The data collected are a time and a pair of readings. Convert the time of day to time of a reading to elapsed minutes to facilitate graphing the data. Call the elapsed time of the first reading pair zero. If the test started at 1:00 PM and data were taken on the half hour, you would take the times of 1:00, 1:30, 2:00, and so on and describe those times as 0, 30, 60 elapsed minutes, etc.

Next, set up a spread sheet with the first column being those elapsed times in minutes and the second column being the recorded BG readings. It would not hurt to enter a text note somewhere in that spread sheet to make it a matter of record that proper separation from prior confounding events was accomplished or that a prior meal had been skipped altogether. Of course you would also include the dose used in the time to finish test as part of the record so that drop per unit of dose can be calculated. Then, at a later time, when you review that record, you will not have to wonder about validity of the test. Elsewhere in the spread sheet the data for the pure fasting tests should be included. That way you have the observed insulin profile and you have what is needed to back baseline drift out of that data all in one spreadsheet.

Once the data is entered into a spread sheet, graph it. Use the trend line feature of your spread sheet program to find a curve that describes the data points. In the example you can download from the DSM web site, EXCEL was told to derive a trend line by fitting a 6th order polynomial to the data. That trend line reduces the influence of random noise in the individual data points. That is implicit in it being what is called a least squares fit. Test strip random variations, usually around plus or minus 4 to 6% in size, depending on the meter brand, are the source of that random content in the data.

Time to finish from the spread sheet graph of Sally's humalog data:

The graph, beyond a bad data point in the first of the two tests she ran was a straight line that eventually curves over toward the time to finish.
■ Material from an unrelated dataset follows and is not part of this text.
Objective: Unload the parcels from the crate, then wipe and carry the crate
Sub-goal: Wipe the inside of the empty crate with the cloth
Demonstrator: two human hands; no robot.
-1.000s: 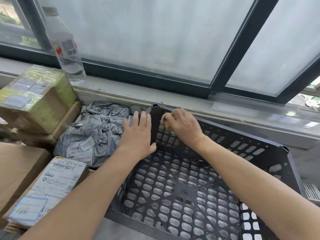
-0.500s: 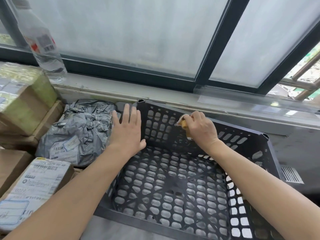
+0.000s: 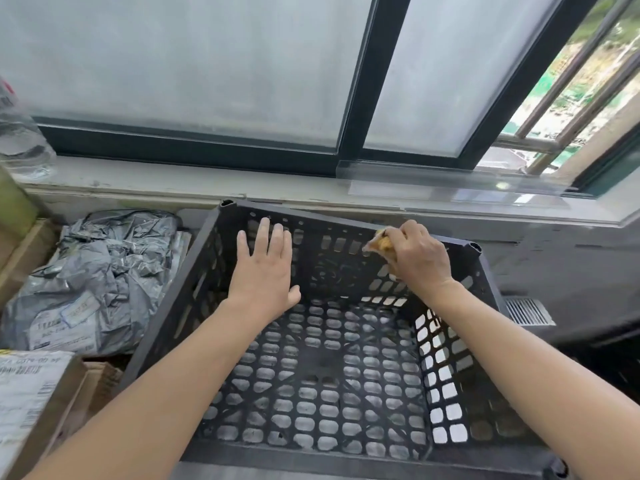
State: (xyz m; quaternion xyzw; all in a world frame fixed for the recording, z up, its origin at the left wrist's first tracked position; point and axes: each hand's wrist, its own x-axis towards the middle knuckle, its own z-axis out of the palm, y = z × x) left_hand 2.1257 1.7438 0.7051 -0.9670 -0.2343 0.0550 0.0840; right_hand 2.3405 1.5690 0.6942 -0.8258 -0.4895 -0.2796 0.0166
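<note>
Left hand [image 3: 265, 271] is flat, fingers straight and close together, laid against the inner face of the far wall of the dark slotted crate [image 3: 194, 299], whose holed floor shows beneath both forearms. Right hand [image 3: 419, 258], further right along that same wall, is curled round a small yellowish cloth [image 3: 381, 242] and presses it on the top rim near the far right corner. Out past the left hand, just outside the crate's left wall, lies a crumpled grey parcel bag [image 3: 97, 282], with a labelled cardboard box [image 3: 31, 400] nearer the left elbow and a clear bottle [image 3: 17, 140] up on the sill.
</note>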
In fact it is the leveling out of the data that identifies where the insulin did finish. That happened to be between 6 1/2 and 7 hours. Thus, allowing extra leeway in the spacing from pre test events turns out to have been just the right thing to have done.
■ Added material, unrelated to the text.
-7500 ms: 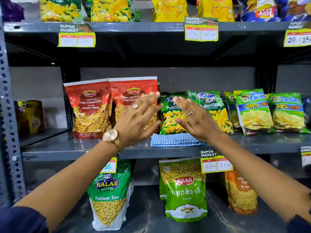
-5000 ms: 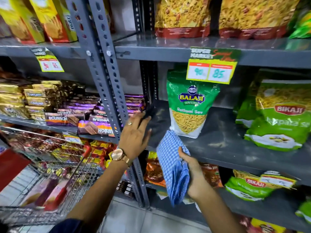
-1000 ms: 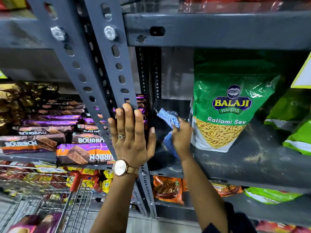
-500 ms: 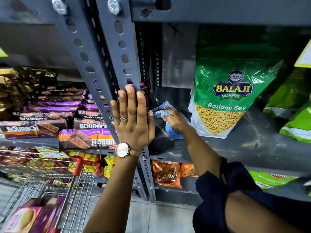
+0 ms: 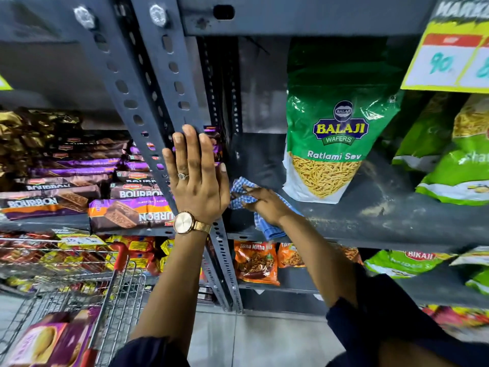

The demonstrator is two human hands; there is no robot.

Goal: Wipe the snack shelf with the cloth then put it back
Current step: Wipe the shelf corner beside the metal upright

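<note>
A blue checked cloth (image 5: pixel 267 229) lies on the dusty grey snack shelf (image 5: pixel 370 221), at its left front corner. My right hand (image 5: pixel 262 203) presses flat on top of the cloth, fingers pointing left. My left hand (image 5: pixel 197 176), with a ring and a gold watch, rests flat against the grey perforated upright post (image 5: pixel 158 83), fingers spread and holding nothing. Part of the cloth hangs over the shelf's front edge.
A green Balaji Ratlami Sev bag (image 5: pixel 336 144) stands just right of the cloth. More green bags (image 5: pixel 455 165) lie further right. Bourbon biscuit packs (image 5: pixel 127 210) fill the left shelf. A wire trolley (image 5: pixel 87 295) is at lower left. Orange snack packs (image 5: pixel 255 260) sit below.
My right hand with the cloth has slid from the back of the shelf corner toward the front edge. My left hand stays on the post.
</note>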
Whether horizontal, sloping up or sloping down, where the BG trend line curve becomes tangent to what the fasting basal drift curve looks like, the test is over. Leveling off is defined that way, not as the graph of the BG data becoming horizontal.

Summary of data reduction:
1) Enter the data in a spread sheet.
2) graph the data, BG vs elapsed time of the dosed test and the not dosed BG at the same times.
3) fit a polynomial trend line to the graphed data.
4) where the profile becomes tangent to the fasting baseline data determines where the insulin finished.
5) get the drop per unit of dose that the dose produced and also get the total change that was due to basal insulin during the time to finish.



The two tests are in disagreement about time to finish. Additional tests of this kind are needed to get what was originally desired, namely, time to finish. Looking at time to start, which is in better agreement between the the tests and adding her informal observation about time to start as posted on 1/26/05, time to start is in better agreement with the typical characteristics of the insulin, I feel that of the two tests the second test, with its 5 hour time to finish is more likely correct than the first one with its more than 7 hour time to finish.

In doing meal tests, to produce somewhat of a compromise between these disparage results, 6 hours will be used for time to finish unless more of these fasting profiles are performed and the time to finish firms up.

Next To DO:

The Humalog time to finish test has to be repeated several times because of test to test random variations and the lack of a reasonable consensus in these two tests. From such a group of tests, an average humalog fasting state drop per unit would be calculated and the most representative time to finish would be the one used to get finish BG when doing a meal dosing evaluation.

The fasting baseline during those same test hours has to be tested to see if baseline tilt is large enough to require adjustment of the data.